Have you ever, in any way, been betrayed by someone you trusted?

Posted in 思い出す, 痛心 - heartache on July 11, 2008 by mesmerizedwithgreen


Came across this while blog-hopping.
And it brought back memories, painful ones that I can still feel how it was.
I can still shed a tear or two every time I remember it.

Until now, I cannot say that I completely forgive the deed, but the person, I totally forgave her.
I know its not entirely her fault, I was also to blame for what happened, maybe because I trusted her too much, I thought she was my friend until the end, I thought that she understood me. But then I was wrong, very very wrong in that case.
I admit I had a tendency of neglecting people, especially when I’m busy and when I feel that they don’t like me or the people I hang out with.
Basically that’s my principle, “If you don’t like me, then I don’t like you, If I don’t like you, then there’s nothing in this world that can make me like you”.

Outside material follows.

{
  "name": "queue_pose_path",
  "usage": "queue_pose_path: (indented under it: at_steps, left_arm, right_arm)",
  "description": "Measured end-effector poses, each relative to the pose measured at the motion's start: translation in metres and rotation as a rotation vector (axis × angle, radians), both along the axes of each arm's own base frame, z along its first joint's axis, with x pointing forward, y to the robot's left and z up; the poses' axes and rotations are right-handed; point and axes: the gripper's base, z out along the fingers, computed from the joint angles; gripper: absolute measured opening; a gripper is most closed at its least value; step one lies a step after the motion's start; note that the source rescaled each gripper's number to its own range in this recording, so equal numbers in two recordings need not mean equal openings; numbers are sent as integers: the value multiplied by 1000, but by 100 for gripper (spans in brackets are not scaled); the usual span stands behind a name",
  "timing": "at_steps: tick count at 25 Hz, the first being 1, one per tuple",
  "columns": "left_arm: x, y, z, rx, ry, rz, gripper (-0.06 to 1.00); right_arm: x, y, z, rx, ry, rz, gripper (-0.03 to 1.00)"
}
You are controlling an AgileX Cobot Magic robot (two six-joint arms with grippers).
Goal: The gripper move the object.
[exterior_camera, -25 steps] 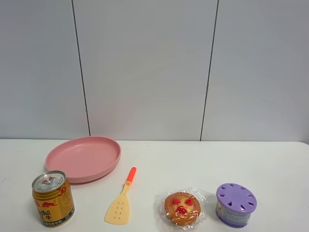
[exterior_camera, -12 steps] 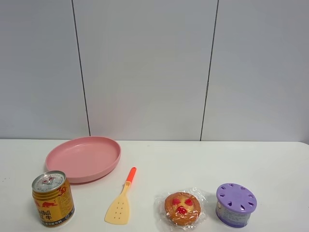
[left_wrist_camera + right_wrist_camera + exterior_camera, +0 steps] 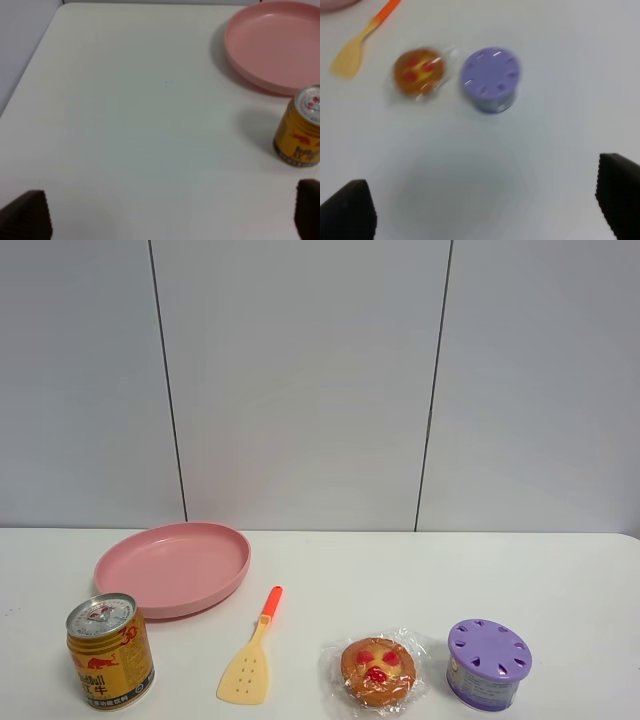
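Exterior high view shows the same layout as one second ago and half a second ago: nothing on the white surface (image 3: 400, 570) has shifted, and neither arm enters this view in any of the three pictures. The object (image 3: 488, 664), a squat round canister with a lavender slotted lid and pale labelled sides, stands upright near the front right of the surface, its lid facing up and its axis vertical; being round, it shows no sideways heading, and it is wider than it is tall. Just beside it, toward the middle of the front edge, lies the plastic-wrapped pastry (image 3: 377, 671) with red spots, close to the canister but apart from it. A yellow spatula (image 3: 250, 660) with an orange handle lies flat near the middle, handle pointing toward the back and slightly right. The gold drink can (image 3: 109, 650) stands upright at the front left, and the pink plate (image 3: 172, 567) sits behind it toward the back left. From the right wrist view, somewhat blurred, the right hand (image 3: 485, 210) is released, its two dark fingertips (image 3: 347, 210) spread wide with only bare surface between them, well apart from the canister (image 3: 491, 79). From the left wrist view, the left hand (image 3: 165, 215) is likewise released, its fingertips spread wide, grasping nothing, with the can (image 3: 300, 131) and plate (image 3: 272, 45) beyond it.
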Motion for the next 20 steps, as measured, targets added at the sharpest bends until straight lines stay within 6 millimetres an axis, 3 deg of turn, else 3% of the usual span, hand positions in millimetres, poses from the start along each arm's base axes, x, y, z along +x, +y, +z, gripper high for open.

Way back in college,we usually enrolled together so we can get the same block, but that semester, we did not, so basically we’re not blockmates anymore,becasuse of that,I gained new friends which I think she doesn’t like but who I like to hang out.
Even so, we continued to be friends, I still confided to her, she still confided to me,but we never hang out as much as before. I tried to make her join me and my new friends, but she seemed aloof with them, so I did not force her, its not my nature as I said.
And so it goes, until that day, that day when I found out she betrayed me,that all the things I confided on her was used against me. (I will not elaborate what it was. It was just so complicated, nonsense thing that her new friends made a big issue out of.)
I don’t know what their intentions are of doing that.
It was so painful, I never dreamed I will be put on such a situation.
I thought she was my ally, I thought i can always depend on her, but once again, I was so wrong. I was so naive, gullible I might say.
I didn’t saw it coming, it was really like a big blow that I wasn’t prepared to take and it hit me really hard.
After all the chaos, after all the damage have been done and through, when we had this talk, that time I allowed myself to cry so hard in front of all her friends, my friends, and I wasn’t ashamed to show her how hurt I was by what she did, I valued our friendship and trusted her very much.
My mind cannot absorb the fact that it indeed happened.
All the things we have been through had suddenly been forgotten and it pains me.
That time I realized the meaning of “reality bites”. At that time I was bitten.
And I cannot find the ointment to ease the burning sensation of the bite.
It’s so unreal that I have wished it to be just a bad dream or a nightmare perhaps, but it wasn’t.
After that incident, It was never that easy for me to trust anyone. I find it hard to confide to anyone, I was very cautious, I feel like I cannot trust anyone anymore.

But now, I believe I am still capable of trusting but I tend to be cautious. I guess the bite leaves a scar. Because I didn’t used an ointment with anti-scar.